## What to work on
Quote every line below exactly as it reads.

## Stored items
*-*-*

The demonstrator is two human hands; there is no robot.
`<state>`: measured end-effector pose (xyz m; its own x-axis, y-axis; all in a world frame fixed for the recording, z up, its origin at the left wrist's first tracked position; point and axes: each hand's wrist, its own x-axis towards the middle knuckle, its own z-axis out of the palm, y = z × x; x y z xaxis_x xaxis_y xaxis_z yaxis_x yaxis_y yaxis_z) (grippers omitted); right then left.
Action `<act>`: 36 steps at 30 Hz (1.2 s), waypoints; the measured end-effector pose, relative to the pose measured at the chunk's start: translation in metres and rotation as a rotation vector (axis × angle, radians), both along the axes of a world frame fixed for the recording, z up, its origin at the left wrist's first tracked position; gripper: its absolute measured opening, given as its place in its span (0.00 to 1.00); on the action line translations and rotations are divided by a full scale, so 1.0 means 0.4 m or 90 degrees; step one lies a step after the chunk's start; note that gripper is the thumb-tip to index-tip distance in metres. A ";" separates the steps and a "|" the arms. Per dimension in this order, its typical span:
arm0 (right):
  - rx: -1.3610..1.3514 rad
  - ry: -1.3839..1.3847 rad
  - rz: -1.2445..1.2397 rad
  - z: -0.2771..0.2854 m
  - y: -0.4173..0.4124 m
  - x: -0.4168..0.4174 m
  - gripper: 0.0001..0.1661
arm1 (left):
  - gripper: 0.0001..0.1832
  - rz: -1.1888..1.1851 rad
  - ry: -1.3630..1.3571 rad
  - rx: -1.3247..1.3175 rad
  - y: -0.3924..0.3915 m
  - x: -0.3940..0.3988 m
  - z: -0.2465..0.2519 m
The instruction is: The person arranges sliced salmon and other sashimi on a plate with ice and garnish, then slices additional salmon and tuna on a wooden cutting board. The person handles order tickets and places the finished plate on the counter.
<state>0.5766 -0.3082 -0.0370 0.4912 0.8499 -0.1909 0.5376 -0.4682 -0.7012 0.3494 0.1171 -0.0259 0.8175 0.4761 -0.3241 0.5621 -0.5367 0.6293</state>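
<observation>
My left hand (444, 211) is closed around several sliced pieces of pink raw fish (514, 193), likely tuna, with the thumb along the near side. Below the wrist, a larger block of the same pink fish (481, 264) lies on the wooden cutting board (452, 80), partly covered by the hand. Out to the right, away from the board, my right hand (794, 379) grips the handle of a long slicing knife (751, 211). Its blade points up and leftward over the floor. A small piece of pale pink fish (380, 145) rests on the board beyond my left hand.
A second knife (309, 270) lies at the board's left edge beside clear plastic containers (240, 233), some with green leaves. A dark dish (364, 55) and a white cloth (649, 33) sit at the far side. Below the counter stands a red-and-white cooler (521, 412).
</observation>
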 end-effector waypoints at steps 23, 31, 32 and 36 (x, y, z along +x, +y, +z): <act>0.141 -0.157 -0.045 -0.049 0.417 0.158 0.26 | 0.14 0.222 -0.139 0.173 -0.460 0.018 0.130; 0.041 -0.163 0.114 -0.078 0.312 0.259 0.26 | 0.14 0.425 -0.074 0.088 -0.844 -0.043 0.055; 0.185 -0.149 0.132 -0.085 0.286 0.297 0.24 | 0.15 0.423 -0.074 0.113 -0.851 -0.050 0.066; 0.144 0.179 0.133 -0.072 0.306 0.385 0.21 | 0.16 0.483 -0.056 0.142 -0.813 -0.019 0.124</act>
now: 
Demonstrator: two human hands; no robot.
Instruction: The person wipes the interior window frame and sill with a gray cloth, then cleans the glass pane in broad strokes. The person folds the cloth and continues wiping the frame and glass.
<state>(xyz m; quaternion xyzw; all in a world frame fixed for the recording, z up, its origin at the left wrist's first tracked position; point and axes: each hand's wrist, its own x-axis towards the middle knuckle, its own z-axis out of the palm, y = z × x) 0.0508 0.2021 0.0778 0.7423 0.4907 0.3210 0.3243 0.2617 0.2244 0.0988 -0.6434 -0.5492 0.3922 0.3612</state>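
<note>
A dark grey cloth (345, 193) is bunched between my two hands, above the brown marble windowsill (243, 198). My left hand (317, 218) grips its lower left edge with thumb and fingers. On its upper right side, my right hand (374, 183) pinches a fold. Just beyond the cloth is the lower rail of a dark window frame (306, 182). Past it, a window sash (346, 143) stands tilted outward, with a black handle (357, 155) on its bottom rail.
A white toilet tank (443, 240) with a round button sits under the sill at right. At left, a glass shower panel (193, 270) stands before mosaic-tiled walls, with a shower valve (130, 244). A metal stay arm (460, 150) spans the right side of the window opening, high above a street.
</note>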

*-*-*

## Reply to the task
The demonstrator is two human hands; there is no robot.
`<state>`: measured end-effector pose (xyz m; its own x-axis, y-axis; all in a world frame fixed for the recording, z up, its origin at the left wrist's first tracked position; point and axes: each hand's wrist, its own x-axis towards the middle knuckle, its own z-axis out of the palm, y = z × x; x y z xaxis_x xaxis_y xaxis_z yaxis_x yaxis_y yaxis_z) (grippers omitted); right then left.
Action `<act>`: 36 steps at 30 Hz (1.2 s), waypoints; the measured end-effector pose, relative to the pose measured at the chunk's start: translation in metres and rotation as a rotation vector (axis × angle, radians), both along the axes of a world frame fixed for the recording, z up, its origin at the left wrist's first tracked position; gripper: its absolute measured opening, given as its place in its span (0.00 to 1.00); on the action line translations and rotations are divided by a full scale, so 1.0 means 0.4 m or 90 degrees; step one lies a step after the chunk's start; note that gripper is the thumb-tip to index-tip distance in metres. A ";" separates the steps and a "|" the arms. Per dimension in this order, its typical span:
arm0 (right):
  - rx: -1.3610..1.3514 rad
  - ry: -1.3839..1.3847 rad
  - rz: -1.2445..1.2397 rad
  - z: -0.2771..0.2854 m
  - y: -0.4173..0.4124 m
  - x: -0.4168..0.4174 m
  - gripper: 0.0001..0.1661
arm1 (left):
  - gripper: 0.0001..0.1832
  - rz: -1.1888..1.1851 rad
  - ry: -1.3630..1.3571 rad
  - rx: -1.3247..1.3175 rad
  - y: -0.3924..0.3915 m
  - x: -0.3940..0.3988 m
  - z: -0.2465..0.2519 m
The instruction is: The person arranges sliced salmon and other sashimi on a plate with ice and garnish, then slices additional salmon and tuna on a wooden cutting board. The person handles order tickets and places the finished plate on the counter.
<state>0.5766 -0.3082 -0.0370 0.4912 0.8499 -0.1909 0.5376 -0.4682 -0.7012 0.3494 0.1171 -0.0259 0.8175 0.4761 -0.3241 0.5621 -0.5367 0.6293</state>
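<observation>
My left hand (444, 211) is closed around several sliced pieces of pink raw fish (514, 193), likely tuna, with the thumb along the near side. Below the wrist, a larger block of the same pink fish (481, 264) lies on the wooden cutting board (452, 80), partly covered by the hand. Out to the right, away from the board, my right hand (794, 379) grips the handle of a long slicing knife (751, 211). Its blade points up and leftward over the floor. A small piece of pale pink fish (380, 145) rests on the board beyond my left hand.
A second knife (309, 270) lies at the board's left edge beside clear plastic containers (240, 233), some with green leaves. A dark dish (364, 55) and a white cloth (649, 33) sit at the far side. Below the counter stands a red-and-white cooler (521, 412).
</observation>
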 end-effector waypoints at steps 23, 31, 32 and 36 (x, y, z along +x, +y, +z): <act>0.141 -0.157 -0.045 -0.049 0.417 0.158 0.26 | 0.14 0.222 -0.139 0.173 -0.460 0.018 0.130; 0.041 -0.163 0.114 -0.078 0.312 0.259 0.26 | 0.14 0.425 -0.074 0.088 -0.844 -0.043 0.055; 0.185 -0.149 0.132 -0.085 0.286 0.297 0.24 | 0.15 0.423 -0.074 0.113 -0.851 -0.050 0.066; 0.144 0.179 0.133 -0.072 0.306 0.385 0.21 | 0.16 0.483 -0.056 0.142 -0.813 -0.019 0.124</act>
now: 
Demonstrator: two human hands; no robot.
Instruction: The person wipes the interior window frame and sill with a gray cloth, then cleans the glass pane in broad strokes. The person folds the cloth and continues wiping the frame and glass.
<state>(xyz m; quaternion xyzw; all in a world frame fixed for the recording, z up, its origin at the left wrist's first tracked position; point and axes: each hand's wrist, its own x-axis towards the middle knuckle, its own z-axis out of the palm, y = z × x) 0.0508 0.2021 0.0778 0.7423 0.4907 0.3210 0.3243 0.2617 0.2244 0.0988 -0.6434 -0.5492 0.3922 0.3612</state>
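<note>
A dark grey cloth (345, 193) is bunched between my two hands, above the brown marble windowsill (243, 198). My left hand (317, 218) grips its lower left edge with thumb and fingers. On its upper right side, my right hand (374, 183) pinches a fold. Just beyond the cloth is the lower rail of a dark window frame (306, 182). Past it, a window sash (346, 143) stands tilted outward, with a black handle (357, 155) on its bottom rail.
A white toilet tank (443, 240) with a round button sits under the sill at right. At left, a glass shower panel (193, 270) stands before mosaic-tiled walls, with a shower valve (130, 244). A metal stay arm (460, 150) spans the right side of the window opening, high above a street.
</note>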

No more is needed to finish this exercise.